§ **TASK INSTRUCTIONS**
Your task is to work out how many lines in the data that follows hold "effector" and to state that number alone.

§ **DATA BLOCK**
....................

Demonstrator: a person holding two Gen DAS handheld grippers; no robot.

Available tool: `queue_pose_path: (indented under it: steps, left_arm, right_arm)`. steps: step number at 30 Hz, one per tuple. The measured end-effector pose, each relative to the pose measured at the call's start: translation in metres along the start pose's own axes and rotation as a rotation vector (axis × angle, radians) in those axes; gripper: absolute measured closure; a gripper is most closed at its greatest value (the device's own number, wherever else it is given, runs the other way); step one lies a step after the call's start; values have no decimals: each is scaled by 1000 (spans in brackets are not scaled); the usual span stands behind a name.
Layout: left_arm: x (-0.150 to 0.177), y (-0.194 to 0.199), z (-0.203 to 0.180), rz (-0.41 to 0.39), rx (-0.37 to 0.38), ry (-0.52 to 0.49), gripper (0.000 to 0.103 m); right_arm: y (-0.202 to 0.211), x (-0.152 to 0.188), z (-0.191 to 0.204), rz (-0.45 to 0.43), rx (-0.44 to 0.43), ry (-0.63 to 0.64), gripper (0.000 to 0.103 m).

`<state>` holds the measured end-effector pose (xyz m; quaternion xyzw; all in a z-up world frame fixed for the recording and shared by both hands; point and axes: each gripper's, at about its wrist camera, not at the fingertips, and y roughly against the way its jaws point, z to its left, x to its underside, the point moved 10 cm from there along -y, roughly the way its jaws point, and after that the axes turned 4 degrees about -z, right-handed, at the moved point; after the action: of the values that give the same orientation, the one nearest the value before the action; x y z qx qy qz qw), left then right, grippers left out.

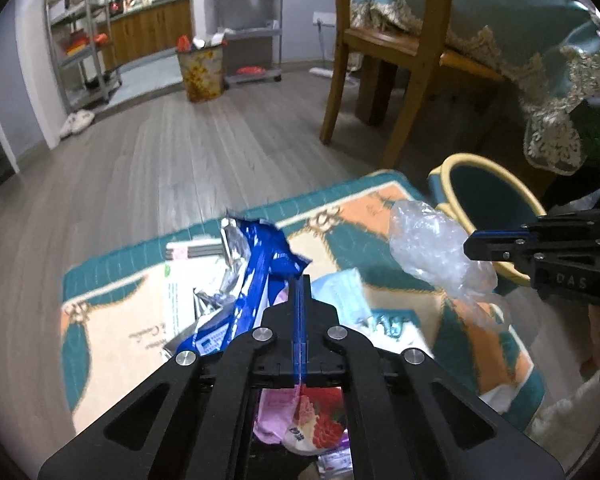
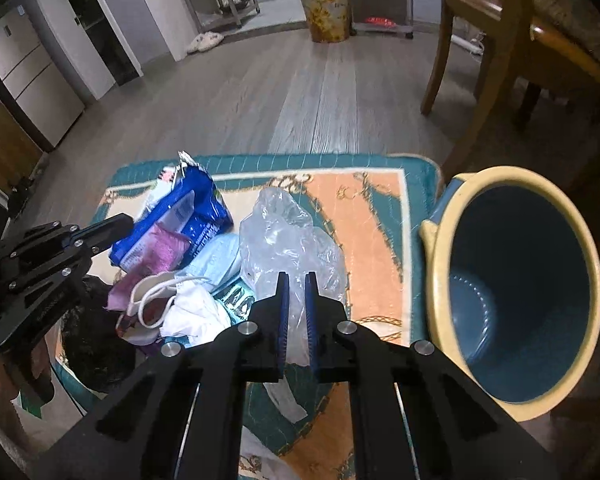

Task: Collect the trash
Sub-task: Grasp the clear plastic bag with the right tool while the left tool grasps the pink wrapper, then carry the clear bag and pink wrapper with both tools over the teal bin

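Two hand-held grippers grip trash above a patterned teal-and-orange rug [image 2: 380, 216]: the right hand-held gripper [image 2: 296, 280], clamped on a crumpled clear plastic bag [image 2: 288, 240], has the yellow-rimmed blue bin [image 2: 432, 264] at frame right; the left hand-held gripper [image 1: 301, 280] pinches a blue foil wrapper [image 1: 260, 256], farther away.

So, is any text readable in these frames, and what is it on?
"DAS" (the middle letter blurred): raised letters on the right gripper body.
Cursive line on the white paper: too blurred to read.
Print on the blue wrapper: too small to read.
Print on the pink packet: unreadable.
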<state>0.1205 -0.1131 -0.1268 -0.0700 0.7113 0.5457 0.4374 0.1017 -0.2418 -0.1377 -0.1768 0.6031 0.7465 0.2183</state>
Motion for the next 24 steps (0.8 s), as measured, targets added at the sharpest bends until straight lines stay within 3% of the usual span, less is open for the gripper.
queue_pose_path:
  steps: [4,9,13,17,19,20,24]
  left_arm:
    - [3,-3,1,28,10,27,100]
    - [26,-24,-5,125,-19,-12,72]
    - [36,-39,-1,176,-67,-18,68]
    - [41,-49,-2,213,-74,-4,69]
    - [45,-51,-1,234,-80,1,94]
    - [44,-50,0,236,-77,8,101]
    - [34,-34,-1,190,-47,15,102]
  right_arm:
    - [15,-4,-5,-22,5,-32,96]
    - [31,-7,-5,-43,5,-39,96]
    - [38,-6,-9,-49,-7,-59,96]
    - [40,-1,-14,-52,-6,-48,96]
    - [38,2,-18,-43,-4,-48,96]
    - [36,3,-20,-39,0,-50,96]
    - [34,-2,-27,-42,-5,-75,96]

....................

§ **RESPONSE BOX**
2